--- Work request ---
Print back every record below, exactly as it stands.

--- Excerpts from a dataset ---
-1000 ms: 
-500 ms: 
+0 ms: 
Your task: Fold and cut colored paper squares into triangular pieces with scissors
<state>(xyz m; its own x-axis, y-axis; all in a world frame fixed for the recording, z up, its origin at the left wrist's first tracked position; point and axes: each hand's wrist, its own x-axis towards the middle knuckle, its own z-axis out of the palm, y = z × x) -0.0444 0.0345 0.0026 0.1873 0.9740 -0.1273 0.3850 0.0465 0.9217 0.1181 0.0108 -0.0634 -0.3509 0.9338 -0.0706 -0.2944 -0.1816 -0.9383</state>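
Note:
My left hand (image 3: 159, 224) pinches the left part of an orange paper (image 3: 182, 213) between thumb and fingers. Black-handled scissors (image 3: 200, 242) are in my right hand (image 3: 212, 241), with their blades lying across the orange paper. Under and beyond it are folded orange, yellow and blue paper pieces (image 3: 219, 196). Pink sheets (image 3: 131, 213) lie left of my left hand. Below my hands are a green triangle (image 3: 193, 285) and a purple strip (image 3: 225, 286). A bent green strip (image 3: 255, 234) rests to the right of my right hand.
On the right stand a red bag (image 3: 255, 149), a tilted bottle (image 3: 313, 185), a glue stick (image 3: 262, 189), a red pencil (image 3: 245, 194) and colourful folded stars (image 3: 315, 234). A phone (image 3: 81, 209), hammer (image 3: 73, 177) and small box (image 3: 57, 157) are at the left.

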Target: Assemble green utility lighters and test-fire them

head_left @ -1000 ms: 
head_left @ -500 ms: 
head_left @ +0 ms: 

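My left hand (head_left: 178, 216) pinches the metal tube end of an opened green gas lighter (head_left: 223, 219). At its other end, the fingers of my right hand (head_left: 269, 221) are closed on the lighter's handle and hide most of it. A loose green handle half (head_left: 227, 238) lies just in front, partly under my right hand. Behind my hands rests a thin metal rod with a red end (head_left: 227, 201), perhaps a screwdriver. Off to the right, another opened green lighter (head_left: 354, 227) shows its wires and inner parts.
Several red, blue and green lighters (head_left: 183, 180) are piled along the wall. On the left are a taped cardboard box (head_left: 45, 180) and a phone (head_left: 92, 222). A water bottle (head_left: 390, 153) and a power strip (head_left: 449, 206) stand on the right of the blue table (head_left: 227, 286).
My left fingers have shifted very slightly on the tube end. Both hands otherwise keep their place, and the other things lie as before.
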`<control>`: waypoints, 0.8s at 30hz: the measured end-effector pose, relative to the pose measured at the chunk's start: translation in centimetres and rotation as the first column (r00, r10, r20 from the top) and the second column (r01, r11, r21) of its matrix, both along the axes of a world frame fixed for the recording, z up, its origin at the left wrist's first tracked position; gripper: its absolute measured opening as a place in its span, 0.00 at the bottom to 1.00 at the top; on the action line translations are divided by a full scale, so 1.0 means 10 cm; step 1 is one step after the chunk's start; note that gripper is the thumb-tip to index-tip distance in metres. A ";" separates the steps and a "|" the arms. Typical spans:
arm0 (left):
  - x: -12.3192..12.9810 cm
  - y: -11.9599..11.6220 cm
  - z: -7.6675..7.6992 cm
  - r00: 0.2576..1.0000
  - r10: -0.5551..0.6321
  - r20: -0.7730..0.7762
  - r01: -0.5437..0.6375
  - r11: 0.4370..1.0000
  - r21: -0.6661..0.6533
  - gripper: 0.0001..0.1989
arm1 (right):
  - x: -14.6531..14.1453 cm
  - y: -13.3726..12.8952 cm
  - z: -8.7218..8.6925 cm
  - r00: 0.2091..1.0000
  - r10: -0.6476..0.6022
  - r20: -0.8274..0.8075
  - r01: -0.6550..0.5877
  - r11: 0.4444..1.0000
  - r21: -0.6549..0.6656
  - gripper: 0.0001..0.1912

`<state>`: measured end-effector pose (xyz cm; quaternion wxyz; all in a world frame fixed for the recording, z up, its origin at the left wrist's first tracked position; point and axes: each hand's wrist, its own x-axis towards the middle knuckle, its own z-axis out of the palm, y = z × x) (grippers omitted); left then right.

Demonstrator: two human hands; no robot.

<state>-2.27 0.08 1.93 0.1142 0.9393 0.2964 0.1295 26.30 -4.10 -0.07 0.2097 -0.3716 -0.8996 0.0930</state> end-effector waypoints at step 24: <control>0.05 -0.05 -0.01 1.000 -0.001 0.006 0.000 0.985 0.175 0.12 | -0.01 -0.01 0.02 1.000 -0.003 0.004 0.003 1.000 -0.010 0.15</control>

--- Exercise answer ---
-1000 ms: 
-500 ms: 
+0 ms: 
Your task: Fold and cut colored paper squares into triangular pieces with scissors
<state>(xyz m; its own x-axis, y-axis; all in a world frame fixed for the recording, z up, its origin at the left wrist's first tracked position; point and axes: each hand's wrist, its own x-axis towards the middle knuckle, its own z-axis out of the palm, y = z × x) -0.0444 0.0345 0.0026 0.1873 0.9740 -0.1273 0.3850 0.0465 0.9217 0.1181 0.0108 -0.0634 -0.3509 0.9338 -0.0706 -0.2944 -0.1816 -0.9383</state>
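Note:
My left hand (image 3: 159, 224) pinches the left part of an orange paper (image 3: 182, 213) between thumb and fingers. Black-handled scissors (image 3: 200, 242) are in my right hand (image 3: 212, 241), with their blades lying across the orange paper. Under and beyond it are folded orange, yellow and blue paper pieces (image 3: 219, 196). Pink sheets (image 3: 131, 213) lie left of my left hand. Below my hands are a green triangle (image 3: 193, 285) and a purple strip (image 3: 225, 286). A bent green strip (image 3: 255, 234) rests to the right of my right hand.
On the right stand a red bag (image 3: 255, 149), a tilted bottle (image 3: 313, 185), a glue stick (image 3: 262, 189), a red pencil (image 3: 245, 194) and colourful folded stars (image 3: 315, 234). A phone (image 3: 81, 209), hammer (image 3: 73, 177) and small box (image 3: 57, 157) are at the left.
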
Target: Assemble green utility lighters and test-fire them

head_left @ -1000 ms: 
head_left @ -500 ms: 
head_left @ +0 ms: 

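My left hand (head_left: 178, 216) pinches the metal tube end of an opened green gas lighter (head_left: 223, 219). At its other end, the fingers of my right hand (head_left: 269, 221) are closed on the lighter's handle and hide most of it. A loose green handle half (head_left: 227, 238) lies just in front, partly under my right hand. Behind my hands rests a thin metal rod with a red end (head_left: 227, 201), perhaps a screwdriver. Off to the right, another opened green lighter (head_left: 354, 227) shows its wires and inner parts.
Several red, blue and green lighters (head_left: 183, 180) are piled along the wall. On the left are a taped cardboard box (head_left: 45, 180) and a phone (head_left: 92, 222). A water bottle (head_left: 390, 153) and a power strip (head_left: 449, 206) stand on the right of the blue table (head_left: 227, 286).
My left fingers have shifted very slightly on the tube end. Both hands otherwise keep their place, and the other things lie as before.
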`<control>`: waypoints, 0.8s at 30hz: the measured end-effector pose, relative to the pose measured at the chunk's start: translation in centimetres and rotation as the first column (r00, r10, r20 from the top) and the second column (r01, r11, r21) of its matrix, both along the axes of a world frame fixed for the recording, z up, its origin at the left wrist's first tracked position; gripper: its absolute measured opening as a place in its span, 0.00 at the bottom to 1.00 at the top; on the action line translations are divided by a full scale, so 1.0 means 10 cm; step 1 is one step after the chunk's start; note that gripper is the thumb-tip to index-tip distance in metres. A ";" separates the steps and a "|" the arms. Typical spans:
arm0 (left):
  - x: -12.3192..12.9810 cm
  - y: -11.9599..11.6220 cm
  - z: -7.6675..7.6992 cm
  - r00: 0.2576..1.0000
  - r10: -0.5551..0.6321
  - r20: -0.7730..0.7762
  - r01: -0.5437..0.6375
  - r11: 0.4370..1.0000
  - r21: -0.6661..0.6533
  - gripper: 0.0001..0.1989
arm1 (right):
  - x: -14.6531..14.1453 cm
  - y: -13.3726..12.8952 cm
  - z: -8.7218..8.6925 cm
  - r00: 0.2091..1.0000
  - r10: -0.6476..0.6022
  - r20: -0.8274..0.8075
  - r01: -0.6550..0.5877
  - r11: 0.4444..1.0000
  - r21: -0.6549..0.6656
  - gripper: 0.0001..0.1912

`<state>`: measured end-effector pose (xyz cm; quaternion wxyz; all in a world frame fixed for the recording, z up, its origin at the left wrist's first tracked position; point and axes: each hand's wrist, its own x-axis towards the middle knuckle, its own z-axis out of the palm, y = z × x) (grippers omitted); left then right.

Demonstrator: two human hands; no robot.

<state>-2.27 0.08 1.93 0.1142 0.9393 0.2964 0.1295 26.30 -4.10 -0.07 0.2097 -0.3716 -0.8996 0.0930</state> end-effector waypoints at step 24: <control>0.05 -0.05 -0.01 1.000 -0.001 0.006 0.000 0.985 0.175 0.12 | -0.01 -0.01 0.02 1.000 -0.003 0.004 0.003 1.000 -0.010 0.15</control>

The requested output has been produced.